Wegen zugespitzter Corona-Lage: Landgericht sagt Prozess gegen Rechtsextremist Liebich in Halle ab

Der Rechtsextremist war 2020 vom Amtsgericht unter anderem wegen Volksverhetzung verurteilt wurden. Er ging in Berufung. Ab Montag sollte der Fall am Landgericht verhandelt werden. Nun wurde der Prozessauftakt verschoben.  
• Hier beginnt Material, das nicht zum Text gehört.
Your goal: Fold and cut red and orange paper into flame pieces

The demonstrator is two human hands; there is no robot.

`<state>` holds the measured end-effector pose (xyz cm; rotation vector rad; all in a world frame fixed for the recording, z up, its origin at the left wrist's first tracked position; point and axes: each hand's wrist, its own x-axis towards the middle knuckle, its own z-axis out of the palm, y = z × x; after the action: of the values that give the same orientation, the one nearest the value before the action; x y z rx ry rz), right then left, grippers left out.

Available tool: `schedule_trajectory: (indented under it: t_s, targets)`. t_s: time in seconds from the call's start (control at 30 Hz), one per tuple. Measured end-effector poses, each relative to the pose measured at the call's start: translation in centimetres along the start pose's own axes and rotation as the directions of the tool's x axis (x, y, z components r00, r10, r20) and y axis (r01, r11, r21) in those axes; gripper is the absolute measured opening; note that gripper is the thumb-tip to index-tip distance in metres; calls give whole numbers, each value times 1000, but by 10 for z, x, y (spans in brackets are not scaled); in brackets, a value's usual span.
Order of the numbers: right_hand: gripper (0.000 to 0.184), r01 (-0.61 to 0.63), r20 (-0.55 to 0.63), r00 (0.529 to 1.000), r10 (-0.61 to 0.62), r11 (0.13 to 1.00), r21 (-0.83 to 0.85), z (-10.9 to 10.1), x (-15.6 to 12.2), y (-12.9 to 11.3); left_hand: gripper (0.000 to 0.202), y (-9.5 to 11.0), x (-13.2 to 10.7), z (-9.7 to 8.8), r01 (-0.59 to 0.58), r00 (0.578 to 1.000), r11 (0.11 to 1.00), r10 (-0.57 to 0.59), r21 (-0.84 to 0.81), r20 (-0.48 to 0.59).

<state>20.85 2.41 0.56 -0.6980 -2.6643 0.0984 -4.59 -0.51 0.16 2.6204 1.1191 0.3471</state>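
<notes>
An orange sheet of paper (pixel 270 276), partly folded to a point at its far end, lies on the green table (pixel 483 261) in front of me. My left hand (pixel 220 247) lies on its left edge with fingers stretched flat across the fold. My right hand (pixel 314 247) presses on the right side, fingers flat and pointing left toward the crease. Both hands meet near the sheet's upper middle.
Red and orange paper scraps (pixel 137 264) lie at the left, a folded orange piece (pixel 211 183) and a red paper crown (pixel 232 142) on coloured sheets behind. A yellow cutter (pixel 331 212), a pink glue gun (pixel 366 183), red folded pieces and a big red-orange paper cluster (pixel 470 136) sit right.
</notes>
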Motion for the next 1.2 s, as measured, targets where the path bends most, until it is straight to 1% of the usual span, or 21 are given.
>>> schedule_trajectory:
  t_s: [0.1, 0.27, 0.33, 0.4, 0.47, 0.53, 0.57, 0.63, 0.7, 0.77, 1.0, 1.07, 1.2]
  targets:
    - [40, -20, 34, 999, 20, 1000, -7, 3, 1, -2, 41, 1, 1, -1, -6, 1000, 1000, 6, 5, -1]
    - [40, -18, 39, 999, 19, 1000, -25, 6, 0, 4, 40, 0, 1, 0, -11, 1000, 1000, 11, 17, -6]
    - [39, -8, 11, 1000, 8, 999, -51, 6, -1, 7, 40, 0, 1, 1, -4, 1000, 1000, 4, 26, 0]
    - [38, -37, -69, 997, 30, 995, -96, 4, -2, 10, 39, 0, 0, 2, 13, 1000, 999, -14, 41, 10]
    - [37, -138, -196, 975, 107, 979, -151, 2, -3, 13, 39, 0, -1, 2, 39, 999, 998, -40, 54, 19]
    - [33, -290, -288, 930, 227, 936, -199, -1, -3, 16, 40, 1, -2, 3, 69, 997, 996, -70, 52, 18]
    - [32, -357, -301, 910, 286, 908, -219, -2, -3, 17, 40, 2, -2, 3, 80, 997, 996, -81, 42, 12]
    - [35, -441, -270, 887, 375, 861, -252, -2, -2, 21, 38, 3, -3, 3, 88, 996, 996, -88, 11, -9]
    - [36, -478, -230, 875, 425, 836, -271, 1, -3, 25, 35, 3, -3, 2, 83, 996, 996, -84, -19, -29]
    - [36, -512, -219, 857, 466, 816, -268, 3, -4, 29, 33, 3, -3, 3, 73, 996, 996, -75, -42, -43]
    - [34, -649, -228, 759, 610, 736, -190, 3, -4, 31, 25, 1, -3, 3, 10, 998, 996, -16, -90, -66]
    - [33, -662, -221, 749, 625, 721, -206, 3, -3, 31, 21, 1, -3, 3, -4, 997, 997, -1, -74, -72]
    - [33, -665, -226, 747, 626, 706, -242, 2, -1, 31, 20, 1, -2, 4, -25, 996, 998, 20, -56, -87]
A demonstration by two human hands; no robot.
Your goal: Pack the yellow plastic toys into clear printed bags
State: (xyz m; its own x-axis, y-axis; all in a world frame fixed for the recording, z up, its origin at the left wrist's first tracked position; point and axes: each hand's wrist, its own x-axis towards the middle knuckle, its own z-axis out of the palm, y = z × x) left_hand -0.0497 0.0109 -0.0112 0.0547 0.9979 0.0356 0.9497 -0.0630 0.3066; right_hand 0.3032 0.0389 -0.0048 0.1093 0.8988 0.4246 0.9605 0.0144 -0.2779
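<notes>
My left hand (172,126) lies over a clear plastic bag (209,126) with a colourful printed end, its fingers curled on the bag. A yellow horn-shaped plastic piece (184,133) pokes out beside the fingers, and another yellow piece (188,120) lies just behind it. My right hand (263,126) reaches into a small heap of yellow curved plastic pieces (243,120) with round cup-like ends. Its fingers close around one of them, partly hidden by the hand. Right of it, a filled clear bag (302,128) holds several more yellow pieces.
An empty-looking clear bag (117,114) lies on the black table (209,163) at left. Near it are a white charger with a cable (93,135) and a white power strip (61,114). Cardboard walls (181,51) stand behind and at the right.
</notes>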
Von Denny Kleindienst 18.11.2021, 15:01
Vier Verhandlungstage waren bis Mitte Dezember im Berufungsprozess gegen Sven Liebich angesetzt worden.
Vier Verhandlungstage waren bis Mitte Dezember im Berufungsprozess gegen Sven Liebich angesetzt worden. Marek Majewsky/dpa-Zentralbild/d

Halle (Saale)/MZ - Vier Verhandlungstage waren bis Mitte Dezember im Berufungsprozess gegen Sven Liebich angesetzt worden. Prozessauftakt sollte am kommenden Montag sein. Doch am Donnerstag teilte Sebastian Müller, Sprecher des Landgerichts Halle, mit: „Im Verfahren wurden die vier Hauptverhandlungstermine aufgehoben.“ Als Grund wird die aktuelle Corona-Lage genannt.